What's needed is the listing below, repeated word for word with no pictures.

Data section:
────────────────────────────────────────
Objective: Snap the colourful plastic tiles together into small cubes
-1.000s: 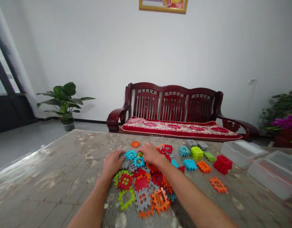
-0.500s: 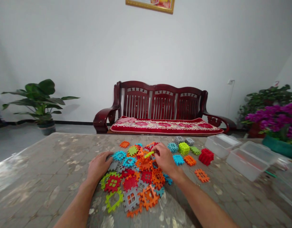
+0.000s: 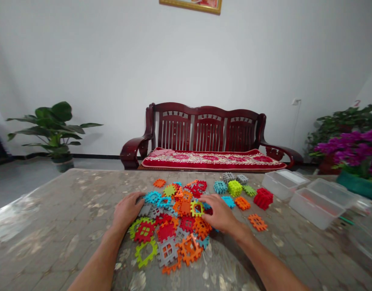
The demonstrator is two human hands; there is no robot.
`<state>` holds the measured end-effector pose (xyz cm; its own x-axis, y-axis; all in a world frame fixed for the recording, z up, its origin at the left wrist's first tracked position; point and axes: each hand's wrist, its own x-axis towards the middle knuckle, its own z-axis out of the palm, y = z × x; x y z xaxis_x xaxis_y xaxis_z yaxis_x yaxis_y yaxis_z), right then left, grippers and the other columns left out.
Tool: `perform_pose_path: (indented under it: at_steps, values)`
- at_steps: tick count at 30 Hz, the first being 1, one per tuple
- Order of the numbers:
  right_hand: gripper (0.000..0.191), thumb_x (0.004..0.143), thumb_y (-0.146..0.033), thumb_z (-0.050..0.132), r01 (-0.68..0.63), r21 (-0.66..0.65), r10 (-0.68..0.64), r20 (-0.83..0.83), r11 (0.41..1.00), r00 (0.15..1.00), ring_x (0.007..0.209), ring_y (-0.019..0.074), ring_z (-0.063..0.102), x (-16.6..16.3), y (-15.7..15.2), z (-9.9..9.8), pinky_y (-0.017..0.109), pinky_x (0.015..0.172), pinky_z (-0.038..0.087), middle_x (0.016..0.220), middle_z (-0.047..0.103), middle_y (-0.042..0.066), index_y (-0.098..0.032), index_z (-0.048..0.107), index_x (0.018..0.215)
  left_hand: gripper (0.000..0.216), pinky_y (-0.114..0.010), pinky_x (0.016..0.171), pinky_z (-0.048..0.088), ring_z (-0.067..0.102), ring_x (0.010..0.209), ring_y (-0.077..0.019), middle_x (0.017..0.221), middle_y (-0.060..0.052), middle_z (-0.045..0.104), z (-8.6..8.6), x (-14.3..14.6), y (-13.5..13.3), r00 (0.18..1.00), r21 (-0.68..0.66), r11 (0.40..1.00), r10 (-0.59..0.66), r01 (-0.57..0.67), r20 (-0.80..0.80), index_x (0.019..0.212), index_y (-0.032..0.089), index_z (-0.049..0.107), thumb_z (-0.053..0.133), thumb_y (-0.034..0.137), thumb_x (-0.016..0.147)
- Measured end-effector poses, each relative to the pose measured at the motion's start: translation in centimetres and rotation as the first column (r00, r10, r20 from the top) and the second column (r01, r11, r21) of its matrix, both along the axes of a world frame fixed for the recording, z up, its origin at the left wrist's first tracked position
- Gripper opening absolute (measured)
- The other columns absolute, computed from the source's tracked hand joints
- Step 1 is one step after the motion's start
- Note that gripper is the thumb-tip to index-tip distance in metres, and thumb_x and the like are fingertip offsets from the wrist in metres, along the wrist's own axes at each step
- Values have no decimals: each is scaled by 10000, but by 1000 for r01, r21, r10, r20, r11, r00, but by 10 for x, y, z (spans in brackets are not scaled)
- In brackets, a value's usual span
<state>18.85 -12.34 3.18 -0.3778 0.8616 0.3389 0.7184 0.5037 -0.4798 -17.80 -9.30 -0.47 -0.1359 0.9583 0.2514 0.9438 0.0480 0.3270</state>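
A mixed pile of interlocking plastic tiles (image 3: 167, 232) in red, orange, grey, blue and lime green lies in front of me. My right hand (image 3: 219, 210) is over the pile's right side, with thumb and fingers at the edges of a square lime-green tile (image 3: 197, 209) with a hole in its middle. My left hand (image 3: 129, 208) rests at the pile's left edge, fingers stretched out and holding nothing. Its fingertips are beside a blue tile (image 3: 152, 197) and a grey tile (image 3: 145, 210).
Right of the pile stand stacks of same-coloured tiles: red (image 3: 263, 198), lime (image 3: 234, 188), blue (image 3: 220, 187) and grey (image 3: 228, 178). A loose orange tile (image 3: 257, 222) lies nearer me. Clear plastic boxes (image 3: 313, 210) stand farther right, near a flower pot (image 3: 358, 184). A wooden bench (image 3: 207, 133) is behind the table.
The lime-green tile in my right hand has turned from edge-on to face-on and come slightly lower and to the right. My left hand has stayed almost in place.
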Motion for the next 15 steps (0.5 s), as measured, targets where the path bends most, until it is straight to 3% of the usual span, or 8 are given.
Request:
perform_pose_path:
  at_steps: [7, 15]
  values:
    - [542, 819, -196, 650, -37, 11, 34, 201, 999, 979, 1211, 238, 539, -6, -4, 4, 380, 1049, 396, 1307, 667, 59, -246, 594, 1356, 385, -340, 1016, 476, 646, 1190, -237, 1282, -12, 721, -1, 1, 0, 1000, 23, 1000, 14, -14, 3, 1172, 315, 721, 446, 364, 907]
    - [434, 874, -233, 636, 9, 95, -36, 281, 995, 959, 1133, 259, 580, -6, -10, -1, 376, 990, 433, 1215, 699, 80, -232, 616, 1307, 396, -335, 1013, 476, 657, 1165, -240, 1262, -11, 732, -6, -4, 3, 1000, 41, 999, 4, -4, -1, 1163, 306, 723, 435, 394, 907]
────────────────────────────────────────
Solution for this task:
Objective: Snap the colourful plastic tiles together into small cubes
-1.000s: 
-0.500s: 
+0.000s: 
The demonstrator is two human hands; there is no robot.
`<state>` holds the measured end-effector pose (xyz cm; its own x-axis, y-axis; all in a world frame fixed for the recording, z up, its origin at the left wrist's first tracked position; point and axes: each hand's wrist, its own x-axis towards the middle knuckle, its own z-axis out of the palm, y = z × x; x y z xaxis_x xaxis_y xaxis_z yaxis_x yaxis_y yaxis_z), right then left, grippers and the other columns left out.
Tool: `perform_pose_path: (indented under it: at_steps, values)`
- at_steps: tick count at 30 Hz, the first being 1, one per tuple
- Order of the numbers:
  right_hand: gripper (0.000..0.191), thumb_x (0.004..0.143), thumb_y (-0.146..0.033), thumb_z (-0.050..0.132), r01 (-0.68..0.63), r21 (-0.66..0.65), r10 (-0.68..0.64), r20 (-0.83..0.83), r11 (0.41..1.00), r00 (0.15..1.00), ring_x (0.007..0.209), ring_y (-0.019..0.074), ring_z (-0.063..0.102), x (-16.6..16.3), y (-15.7..15.2), z (-9.9..9.8), pinky_y (-0.017..0.109), pinky_x (0.015..0.172), pinky_z (-0.038..0.087), middle_x (0.016..0.220), middle_z (-0.047..0.103), middle_y (-0.042..0.066), index_y (-0.098..0.032), index_z (-0.048..0.107), index_x (0.018..0.215)
  left_hand: gripper (0.000..0.216), pinky_y (-0.114..0.010), pinky_x (0.016..0.171), pinky_z (-0.048..0.088), ring_z (-0.067..0.102), ring_x (0.010..0.209), ring_y (-0.077..0.019), middle_x (0.017..0.221), middle_y (-0.060..0.052), middle_z (-0.045..0.104), z (-8.6..8.6), x (-14.3..14.6), y (-13.5..13.3), r00 (0.18..1.00), r21 (-0.68..0.66), r11 (0.40..1.00), r10 (-0.59..0.66), r01 (-0.57..0.67), r20 (-0.80..0.80), index_x (0.019..0.212), index_y (-0.032..0.089), index_z (-0.049..0.107), thumb_z (-0.053..0.133), thumb_y (-0.034..0.137), thumb_x (-0.016..0.147)
- Measured end-effector poses, each relative to the pose measured at the motion's start: translation in centimetres and rotation as the first column (r00, r10, r20 from the top) and the second column (r01, r11, r21) of its matrix, both along the axes of a world frame fixed for the recording, z up, its origin at the left wrist's first tracked position
- Gripper opening absolute (measured)
- The other columns absolute, computed from the source's tracked hand joints
- Step 1 is one step after the motion's start
- Note that gripper is the thumb-tip to index-tip distance in metres, and thumb_x and the like are fingertip offsets from the wrist in metres, along the wrist's own axes at each step
- Values have no decimals: each is scaled by 10000, but by 1000 for r01, r21, r10, r20, r11, r00, but by 10 for x, y, z (spans in brackets are not scaled)
- In brackets, a value's usual span
<state>18.85 -12.34 3.18 -0.3778 0.8616 0.3389 0.7184 0.5037 -0.4798 -17.80 -9.30 -0.47 -0.1359 0.9583 0.2514 0.9438 0.0480 0.3270</state>
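A mixed pile of interlocking plastic tiles (image 3: 167, 232) in red, orange, grey, blue and lime green lies in front of me. My right hand (image 3: 219, 210) is over the pile's right side, with thumb and fingers at the edges of a square lime-green tile (image 3: 197, 209) with a hole in its middle. My left hand (image 3: 129, 208) rests at the pile's left edge, fingers stretched out and holding nothing. Its fingertips are beside a blue tile (image 3: 152, 197) and a grey tile (image 3: 145, 210).
Right of the pile stand stacks of same-coloured tiles: red (image 3: 263, 198), lime (image 3: 234, 188), blue (image 3: 220, 187) and grey (image 3: 228, 178). A loose orange tile (image 3: 257, 222) lies nearer me. Clear plastic boxes (image 3: 313, 210) stand farther right, near a flower pot (image 3: 358, 184). A wooden bench (image 3: 207, 133) is behind the table.
The lime-green tile in my right hand has turned from edge-on to face-on and come slightly lower and to the right. My left hand has stayed almost in place.
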Motion for the next 15 steps (0.5 s), as measured, targets where the path bends most, until it is straight to 3% of the usual span, or 8 are given.
Request:
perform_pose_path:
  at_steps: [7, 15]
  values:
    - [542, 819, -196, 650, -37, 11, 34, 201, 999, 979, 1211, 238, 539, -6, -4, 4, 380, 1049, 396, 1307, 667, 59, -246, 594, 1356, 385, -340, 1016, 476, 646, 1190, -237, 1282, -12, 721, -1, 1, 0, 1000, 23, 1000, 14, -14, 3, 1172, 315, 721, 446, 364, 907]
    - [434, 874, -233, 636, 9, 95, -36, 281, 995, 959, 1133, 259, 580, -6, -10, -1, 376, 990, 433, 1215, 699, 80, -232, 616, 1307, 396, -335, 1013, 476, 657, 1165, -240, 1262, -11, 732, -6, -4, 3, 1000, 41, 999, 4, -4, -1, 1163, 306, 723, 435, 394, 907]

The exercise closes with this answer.